Irene Angelina was a Byzantine princess, and the eldest daughter of Emperor Alexios III Angelos, and Euphrosyne Doukaina Kamatera. She was married to the sebastokrator Alexios Palaiologos, her father's appointed heir.

==Biography==
Irene was born sometime before the accession of her father Alexios, who in 1195 staged a coup against his brother Isaac II and seized the imperial throne. By this time, she was already married to Andronikos Kontostephanos, an older noble who, according to Choniates, was a relative of her mother.

Andronikos Kontostephanos had died by 1196, having retired to a monastery shortly before. Around 1198, the emperor decided to marry the widowed Irene to the sebastokrator Alexios Palaiologos. Alexios III, who had no sons, planned to obtain an heir to the throne through this marriage in the person of his new son-in-law. Thus in the summer of 1199, Irene and Alexios Palaiologos were married, and Irene received the title of empress (basilissa) while Alexios received the title of Despot.
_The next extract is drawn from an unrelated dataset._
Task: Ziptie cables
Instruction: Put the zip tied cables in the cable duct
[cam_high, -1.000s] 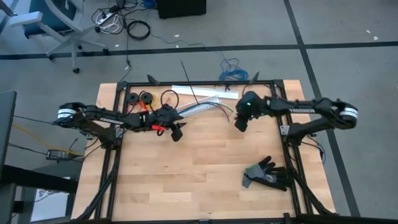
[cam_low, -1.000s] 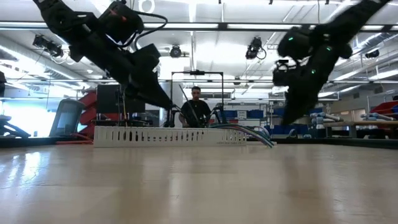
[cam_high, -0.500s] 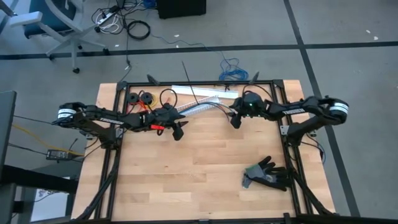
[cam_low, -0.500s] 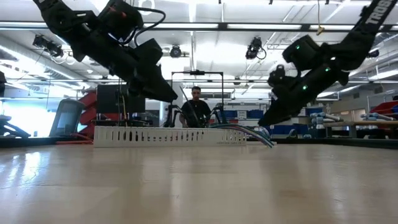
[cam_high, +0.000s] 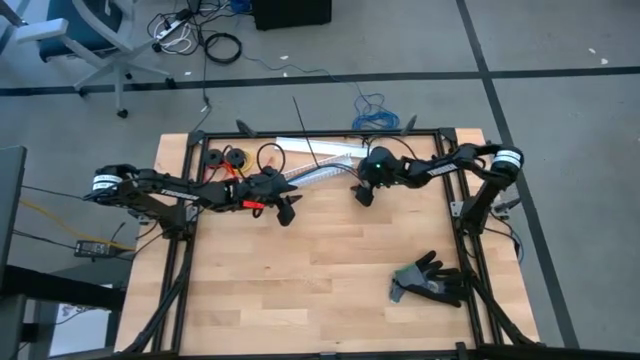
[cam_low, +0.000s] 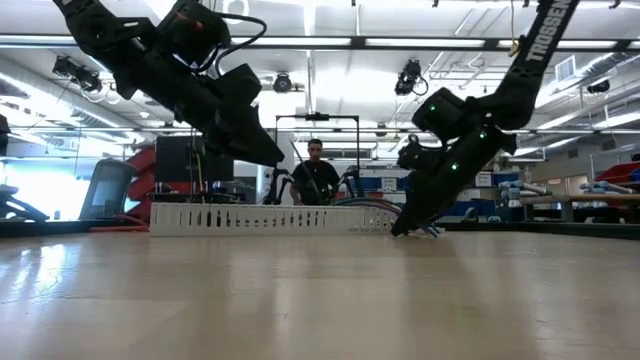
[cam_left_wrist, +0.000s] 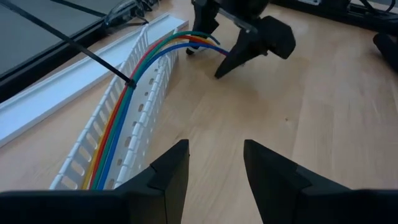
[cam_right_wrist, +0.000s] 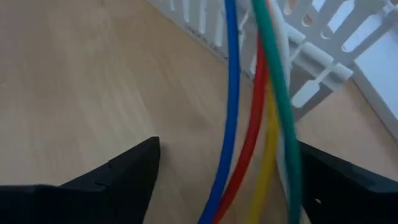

Irene also outlived her second husband who died in 1203. She retired to a monastery where she died at an unknown date.

==Issue and Legacy==

The marriage of Irene and Alexios Palaiologos produced one daughter, Theodora Angelina Palaiologos, who in 1216 married the Grand Domestic Andronikos Palaiologos, they in turn, were the parents of Michael VIII Palaiologos, ths first emperor of the dynasty.

Through her daughter, Irene Angelina was an ancestor of every Byzantine emperor until the fall of the empire in 1453.